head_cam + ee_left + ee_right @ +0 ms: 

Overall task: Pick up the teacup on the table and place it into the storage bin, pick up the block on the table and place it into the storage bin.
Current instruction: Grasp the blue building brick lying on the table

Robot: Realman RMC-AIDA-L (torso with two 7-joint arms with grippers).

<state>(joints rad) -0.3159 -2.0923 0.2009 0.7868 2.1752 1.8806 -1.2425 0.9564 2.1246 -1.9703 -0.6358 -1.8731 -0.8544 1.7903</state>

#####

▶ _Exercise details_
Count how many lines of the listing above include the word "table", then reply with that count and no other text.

▶ _Solution for this problem_
2